でも、保健所へ犬を貰いに行く勇気がありませんでした。もし、保健所に犬が一匹しかいないなら、せめて二匹なら、今でもとんでいくと思うのです。でも、何十匹もの犬がいるのです。その中からたった一匹、二匹を選ぶ勇気が私にはありませんでした。たとえ選べたとしても、残してきた犬や猫の姿やその目が一生忘れられなくなってしまうのではないかと思うと、それが怖くて行けません。
犬や猫は、この日本では、年間三十万匹も殺処分されるのですから。
いったい、どうやって救えばいいのでしょうか……。
犬は賢い動物です。殺されることがわかるのです。保健所で処分を待つ犬はみな震えています。そのことを一番つらく思ってらっしゃるのは、殺処分を押しつけられた保健所の職員の方かもしれません。
わたしは少女の頃から犬を飼ってきました。初めてもらってきた犬は雑種でした。雑種犬はたくましく、そしてとても賢いです。私が飼った犬の中でもこの子が一番賢い犬で、一番思い出深い犬です。

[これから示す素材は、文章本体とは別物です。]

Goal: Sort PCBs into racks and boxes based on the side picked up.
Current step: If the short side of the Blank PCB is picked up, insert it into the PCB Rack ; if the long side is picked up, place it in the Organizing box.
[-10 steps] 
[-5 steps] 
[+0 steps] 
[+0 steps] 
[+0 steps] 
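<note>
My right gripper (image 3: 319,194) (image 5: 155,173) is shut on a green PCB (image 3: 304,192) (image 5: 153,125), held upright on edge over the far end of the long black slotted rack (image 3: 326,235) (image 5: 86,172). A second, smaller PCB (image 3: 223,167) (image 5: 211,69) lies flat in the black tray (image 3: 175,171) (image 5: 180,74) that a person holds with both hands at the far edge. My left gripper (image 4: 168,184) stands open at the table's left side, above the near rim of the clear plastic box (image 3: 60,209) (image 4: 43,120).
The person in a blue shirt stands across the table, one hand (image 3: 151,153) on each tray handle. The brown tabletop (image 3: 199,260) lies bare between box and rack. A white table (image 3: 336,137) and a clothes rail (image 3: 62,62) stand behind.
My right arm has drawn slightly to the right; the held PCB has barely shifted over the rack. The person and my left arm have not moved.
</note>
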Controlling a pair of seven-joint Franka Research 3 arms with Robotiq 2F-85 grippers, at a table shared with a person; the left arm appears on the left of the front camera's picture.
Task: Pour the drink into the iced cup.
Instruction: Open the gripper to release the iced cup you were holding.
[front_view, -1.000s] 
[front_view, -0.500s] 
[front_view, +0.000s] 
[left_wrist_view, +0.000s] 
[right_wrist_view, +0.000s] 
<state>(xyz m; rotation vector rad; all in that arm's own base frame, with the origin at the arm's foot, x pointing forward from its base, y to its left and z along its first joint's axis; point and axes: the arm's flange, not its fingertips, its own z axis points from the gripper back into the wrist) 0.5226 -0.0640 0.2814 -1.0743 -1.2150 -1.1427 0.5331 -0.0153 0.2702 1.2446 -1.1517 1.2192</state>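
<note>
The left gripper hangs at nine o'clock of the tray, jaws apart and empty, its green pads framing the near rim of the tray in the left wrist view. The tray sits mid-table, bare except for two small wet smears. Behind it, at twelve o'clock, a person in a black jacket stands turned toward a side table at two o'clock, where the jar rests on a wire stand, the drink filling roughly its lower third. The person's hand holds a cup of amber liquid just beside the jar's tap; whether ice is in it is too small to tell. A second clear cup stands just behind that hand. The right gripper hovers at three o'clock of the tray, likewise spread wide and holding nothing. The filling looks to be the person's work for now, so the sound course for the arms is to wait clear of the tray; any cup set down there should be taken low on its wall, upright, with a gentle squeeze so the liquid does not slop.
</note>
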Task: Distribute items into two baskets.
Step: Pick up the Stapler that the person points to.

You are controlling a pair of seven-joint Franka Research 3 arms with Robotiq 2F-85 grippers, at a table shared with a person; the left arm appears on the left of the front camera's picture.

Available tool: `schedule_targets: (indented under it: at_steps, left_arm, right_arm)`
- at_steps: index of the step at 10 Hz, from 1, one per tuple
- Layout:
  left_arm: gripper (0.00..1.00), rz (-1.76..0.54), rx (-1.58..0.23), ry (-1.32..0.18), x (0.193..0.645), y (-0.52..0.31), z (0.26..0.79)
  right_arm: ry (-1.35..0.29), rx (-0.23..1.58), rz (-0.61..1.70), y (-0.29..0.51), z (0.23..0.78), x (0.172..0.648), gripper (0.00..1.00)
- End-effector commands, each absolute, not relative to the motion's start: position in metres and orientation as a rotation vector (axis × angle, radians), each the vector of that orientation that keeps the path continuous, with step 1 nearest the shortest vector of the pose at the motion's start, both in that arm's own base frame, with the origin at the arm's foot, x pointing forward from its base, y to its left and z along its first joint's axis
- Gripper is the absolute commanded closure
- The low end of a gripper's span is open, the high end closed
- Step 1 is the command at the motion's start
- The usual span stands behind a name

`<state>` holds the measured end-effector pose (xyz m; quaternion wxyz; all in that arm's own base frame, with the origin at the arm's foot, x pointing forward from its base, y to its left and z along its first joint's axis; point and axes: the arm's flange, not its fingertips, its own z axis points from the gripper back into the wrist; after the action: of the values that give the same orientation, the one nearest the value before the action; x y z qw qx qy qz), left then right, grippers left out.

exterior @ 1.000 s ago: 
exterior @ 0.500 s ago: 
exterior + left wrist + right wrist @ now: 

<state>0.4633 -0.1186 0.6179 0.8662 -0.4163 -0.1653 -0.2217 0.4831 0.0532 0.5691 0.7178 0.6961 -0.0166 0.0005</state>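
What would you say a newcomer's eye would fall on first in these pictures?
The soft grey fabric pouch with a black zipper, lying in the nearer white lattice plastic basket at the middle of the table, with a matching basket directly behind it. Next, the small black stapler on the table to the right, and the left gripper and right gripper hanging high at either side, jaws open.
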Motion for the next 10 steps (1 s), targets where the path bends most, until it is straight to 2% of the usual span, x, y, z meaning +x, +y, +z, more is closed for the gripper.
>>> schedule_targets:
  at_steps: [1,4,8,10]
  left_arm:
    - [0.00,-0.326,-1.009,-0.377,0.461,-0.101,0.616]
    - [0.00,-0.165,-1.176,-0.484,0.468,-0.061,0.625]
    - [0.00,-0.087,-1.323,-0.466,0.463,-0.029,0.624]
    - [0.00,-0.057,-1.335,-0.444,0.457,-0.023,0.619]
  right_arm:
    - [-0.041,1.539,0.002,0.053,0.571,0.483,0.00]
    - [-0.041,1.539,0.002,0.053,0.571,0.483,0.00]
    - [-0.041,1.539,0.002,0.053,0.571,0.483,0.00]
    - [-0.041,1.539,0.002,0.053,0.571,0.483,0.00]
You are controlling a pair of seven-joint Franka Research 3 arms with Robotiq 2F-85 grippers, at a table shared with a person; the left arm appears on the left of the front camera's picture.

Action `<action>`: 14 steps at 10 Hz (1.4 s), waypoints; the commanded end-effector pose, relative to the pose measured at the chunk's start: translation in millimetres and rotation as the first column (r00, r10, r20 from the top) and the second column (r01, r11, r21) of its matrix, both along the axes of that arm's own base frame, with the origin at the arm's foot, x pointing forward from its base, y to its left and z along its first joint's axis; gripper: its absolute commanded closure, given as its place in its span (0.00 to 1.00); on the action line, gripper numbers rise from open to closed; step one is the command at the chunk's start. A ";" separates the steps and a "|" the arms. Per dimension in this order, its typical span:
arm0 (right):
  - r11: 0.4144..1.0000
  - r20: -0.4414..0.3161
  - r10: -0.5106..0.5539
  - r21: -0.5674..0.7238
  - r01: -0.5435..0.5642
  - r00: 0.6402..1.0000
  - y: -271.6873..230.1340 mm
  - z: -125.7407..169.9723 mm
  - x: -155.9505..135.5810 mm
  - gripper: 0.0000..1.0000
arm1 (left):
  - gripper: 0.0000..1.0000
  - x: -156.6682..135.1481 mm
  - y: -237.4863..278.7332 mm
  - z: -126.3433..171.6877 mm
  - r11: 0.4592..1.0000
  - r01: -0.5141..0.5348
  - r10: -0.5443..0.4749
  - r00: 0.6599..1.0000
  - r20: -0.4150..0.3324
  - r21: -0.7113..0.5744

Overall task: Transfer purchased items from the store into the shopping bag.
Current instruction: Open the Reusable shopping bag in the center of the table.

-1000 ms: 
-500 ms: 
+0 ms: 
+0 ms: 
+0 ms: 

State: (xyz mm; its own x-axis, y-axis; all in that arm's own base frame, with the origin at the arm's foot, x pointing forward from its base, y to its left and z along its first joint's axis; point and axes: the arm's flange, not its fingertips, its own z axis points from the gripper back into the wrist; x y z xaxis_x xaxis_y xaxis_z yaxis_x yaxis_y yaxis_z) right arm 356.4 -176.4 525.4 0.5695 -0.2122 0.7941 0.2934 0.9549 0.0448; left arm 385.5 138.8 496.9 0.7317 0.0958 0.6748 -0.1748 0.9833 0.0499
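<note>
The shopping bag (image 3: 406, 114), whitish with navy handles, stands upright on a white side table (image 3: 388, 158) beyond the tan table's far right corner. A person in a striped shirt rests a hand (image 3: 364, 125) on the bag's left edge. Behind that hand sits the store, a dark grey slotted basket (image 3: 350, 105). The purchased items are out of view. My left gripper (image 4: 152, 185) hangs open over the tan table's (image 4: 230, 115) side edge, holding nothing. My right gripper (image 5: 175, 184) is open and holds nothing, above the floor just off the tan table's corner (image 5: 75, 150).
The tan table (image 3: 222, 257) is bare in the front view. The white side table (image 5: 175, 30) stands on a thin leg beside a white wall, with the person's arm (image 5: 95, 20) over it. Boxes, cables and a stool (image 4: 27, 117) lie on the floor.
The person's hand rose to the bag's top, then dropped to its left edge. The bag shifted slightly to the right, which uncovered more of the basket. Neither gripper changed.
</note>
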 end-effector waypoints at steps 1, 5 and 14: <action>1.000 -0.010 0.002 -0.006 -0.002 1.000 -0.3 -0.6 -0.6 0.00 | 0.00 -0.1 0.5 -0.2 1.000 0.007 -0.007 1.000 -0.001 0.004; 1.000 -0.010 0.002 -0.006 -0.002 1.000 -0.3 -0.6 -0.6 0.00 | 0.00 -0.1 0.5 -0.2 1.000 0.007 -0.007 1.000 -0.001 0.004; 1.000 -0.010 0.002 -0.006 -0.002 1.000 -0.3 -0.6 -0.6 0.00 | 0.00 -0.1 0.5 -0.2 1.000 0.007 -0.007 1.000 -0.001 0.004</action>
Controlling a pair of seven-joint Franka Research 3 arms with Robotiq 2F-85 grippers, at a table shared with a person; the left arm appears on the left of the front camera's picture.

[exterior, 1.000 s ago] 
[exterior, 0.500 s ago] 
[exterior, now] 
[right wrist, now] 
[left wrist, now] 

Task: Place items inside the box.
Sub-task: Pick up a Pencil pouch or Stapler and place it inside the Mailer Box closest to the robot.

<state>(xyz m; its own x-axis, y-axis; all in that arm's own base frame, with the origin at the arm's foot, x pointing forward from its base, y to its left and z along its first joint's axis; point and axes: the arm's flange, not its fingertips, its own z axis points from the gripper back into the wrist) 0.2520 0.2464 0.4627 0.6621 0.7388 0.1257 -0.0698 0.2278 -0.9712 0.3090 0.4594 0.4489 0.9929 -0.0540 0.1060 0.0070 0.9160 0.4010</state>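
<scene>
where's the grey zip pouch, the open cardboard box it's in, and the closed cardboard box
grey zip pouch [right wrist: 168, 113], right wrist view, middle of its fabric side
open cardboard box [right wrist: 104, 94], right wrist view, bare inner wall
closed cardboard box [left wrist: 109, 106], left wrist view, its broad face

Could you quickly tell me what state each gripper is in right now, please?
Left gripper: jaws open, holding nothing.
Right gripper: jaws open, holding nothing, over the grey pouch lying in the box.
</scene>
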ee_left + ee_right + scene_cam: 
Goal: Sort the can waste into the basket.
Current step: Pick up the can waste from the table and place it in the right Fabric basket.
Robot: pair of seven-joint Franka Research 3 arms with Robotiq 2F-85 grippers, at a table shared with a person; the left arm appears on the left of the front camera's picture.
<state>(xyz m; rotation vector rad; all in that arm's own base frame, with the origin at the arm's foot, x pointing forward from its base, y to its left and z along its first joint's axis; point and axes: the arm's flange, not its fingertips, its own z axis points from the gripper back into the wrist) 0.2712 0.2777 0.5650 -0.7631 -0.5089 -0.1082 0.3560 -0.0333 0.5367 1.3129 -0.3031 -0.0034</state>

父の代から、これまで何匹も犬を飼ってきましたが、貰い手があって貰われていった犬もあります。純血種を飼ったのは九歳で亡くなった秋田犬と、今飼っているヨーキーだけです。ですから、今でも、紀州犬や秋田犬などの和犬の雑種犬が好きです。
もし私がベストセラー作家になる日があったら、殺処分される犬を救って貰い手を探すボランティアの団体にいっぱい寄付したいと思ってきました。(いまだにそうなれないのは、とても残念ですが…)
ところが、なんと、私がそう思ってきた「動物保護団体アーク」の本を、お友達の作家、高橋うららさんが書いていらしたのです。
私のような取らぬ狸の皮算用ではなく、確実に犬たちの力になれる本をうららさんは書いていらしたのです。なんて、素晴らしいことでしょうか。
この本がたくさん売れますように、そして、たくさんの人が、犬の素晴らしさに気づいてくださいますようにと願って、ここにご紹介させて頂きます。
ありがとうチョビ―命を救われた捨て犬たちの物語
ありがとうチョビー命を救われた捨て犬たちの物語』高橋うらら著(くもん出版
めったに出会えない最高の犬といわれた捨て犬チョビの物語。動物保護団体アークで、本当にあった犬と人間との感動の物語です。
犬好きの人は涙なしには読めません。でも、読み終えた後に、確かな勇気をくれる一冊です。